The concept of a refund goes far back in the history of bartering. The concept is simple enough, make a trade you're not satisfied with and you can count on a full or partial refund. Untested or novel products experience greater liquidity when packaged with a reliable refund. There are variations on the refund such as try before you buy, but they offer the same promise.
I've heard the Android mobile app store has had digital refunds in place for some time, but haven't had one long enough to test it out. For Apple's iOS you can call and complain about false advertising or shoddy digital products, but there's no guarantee that you'll receive a refund. Apple embraces Caveat Emptor, or "let the buyer beware".
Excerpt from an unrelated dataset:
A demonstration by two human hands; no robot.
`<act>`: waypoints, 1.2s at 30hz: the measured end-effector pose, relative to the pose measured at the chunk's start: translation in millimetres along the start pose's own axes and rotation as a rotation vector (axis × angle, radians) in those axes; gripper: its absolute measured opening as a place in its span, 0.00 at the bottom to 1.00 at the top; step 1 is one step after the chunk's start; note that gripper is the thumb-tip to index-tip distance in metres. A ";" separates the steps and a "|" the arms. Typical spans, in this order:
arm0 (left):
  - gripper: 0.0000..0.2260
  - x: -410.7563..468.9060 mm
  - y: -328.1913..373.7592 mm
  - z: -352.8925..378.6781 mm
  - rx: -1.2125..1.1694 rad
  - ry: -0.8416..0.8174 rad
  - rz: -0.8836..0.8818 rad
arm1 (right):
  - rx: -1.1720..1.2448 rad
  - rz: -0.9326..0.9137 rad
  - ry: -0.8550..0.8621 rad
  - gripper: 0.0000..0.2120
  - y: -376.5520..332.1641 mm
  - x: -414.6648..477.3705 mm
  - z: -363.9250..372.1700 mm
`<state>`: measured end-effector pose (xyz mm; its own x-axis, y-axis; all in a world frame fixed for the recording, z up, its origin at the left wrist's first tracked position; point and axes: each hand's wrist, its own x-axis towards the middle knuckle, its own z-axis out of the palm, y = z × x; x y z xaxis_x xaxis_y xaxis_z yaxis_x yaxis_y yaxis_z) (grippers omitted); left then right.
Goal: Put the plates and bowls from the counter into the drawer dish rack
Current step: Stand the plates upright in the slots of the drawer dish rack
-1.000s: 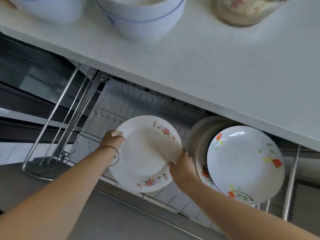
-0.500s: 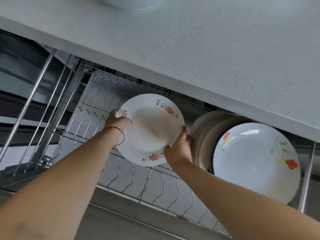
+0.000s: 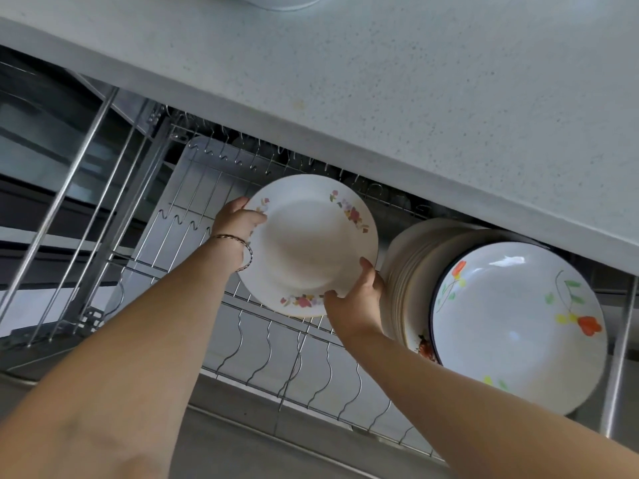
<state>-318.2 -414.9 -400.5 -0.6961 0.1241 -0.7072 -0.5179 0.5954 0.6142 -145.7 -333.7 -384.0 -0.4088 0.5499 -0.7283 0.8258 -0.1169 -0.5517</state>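
Observation:
A white plate with pink flower sprigs [image 3: 307, 243] stands almost upright over the wire drawer dish rack [image 3: 262, 361]. My left hand [image 3: 238, 219] grips its upper left rim and my right hand [image 3: 356, 295] holds its lower right rim. To the right, a row of plates [image 3: 411, 267] stands racked on edge, fronted by a large white plate with orange tulips [image 3: 518, 326]. The foot of a white bowl [image 3: 276, 1] shows on the counter [image 3: 415, 108] at the top edge.
The counter edge overhangs the back of the rack. Bare wire slots lie left of and in front of the held plate. Steel rails [image 3: 69, 209] run along the drawer's left side, and another post [image 3: 619, 357] stands at the right.
The held plate has moved deeper into the rack, toward the racked plates. The view has dropped closer, so most of the bowls on the counter have left the frame.

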 end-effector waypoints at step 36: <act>0.16 -134.1 8.9 33.6 0.681 -0.015 0.068 | -0.377 -0.118 -0.327 0.19 -21.6 -77.6 -88.3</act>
<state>-212.7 -399.6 -312.0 -0.7062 0.1867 -0.6829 -0.0416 0.9520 0.3033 -97.5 -300.7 -279.7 -0.5579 0.2471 -0.7922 0.8249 0.2699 -0.4967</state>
Historically the cost of providing refunds was higher for physical goods due to shipping and repackaging. There has been and likely always will be abuse of refunds by both sides, angling to renege on the refund due to loopholes or get something for nothing. Yet in a digital age where the costs of additional products are the server bandwidth to deliver it, the rationale not to encourage refunds stands on weak legs.
I can read all the reviews in the world, but until I actually use an application I won't know if it will suit my particular needs. The only reason not to enable refunds is that the company isn't forced to by consumers. Tracking refunds is digital overhead for the host store, but is far from an unsolved problem.
Fellow app buyers, please chime in and correct me if I'm thinking about this wrong but I'd love to have refunds available by default.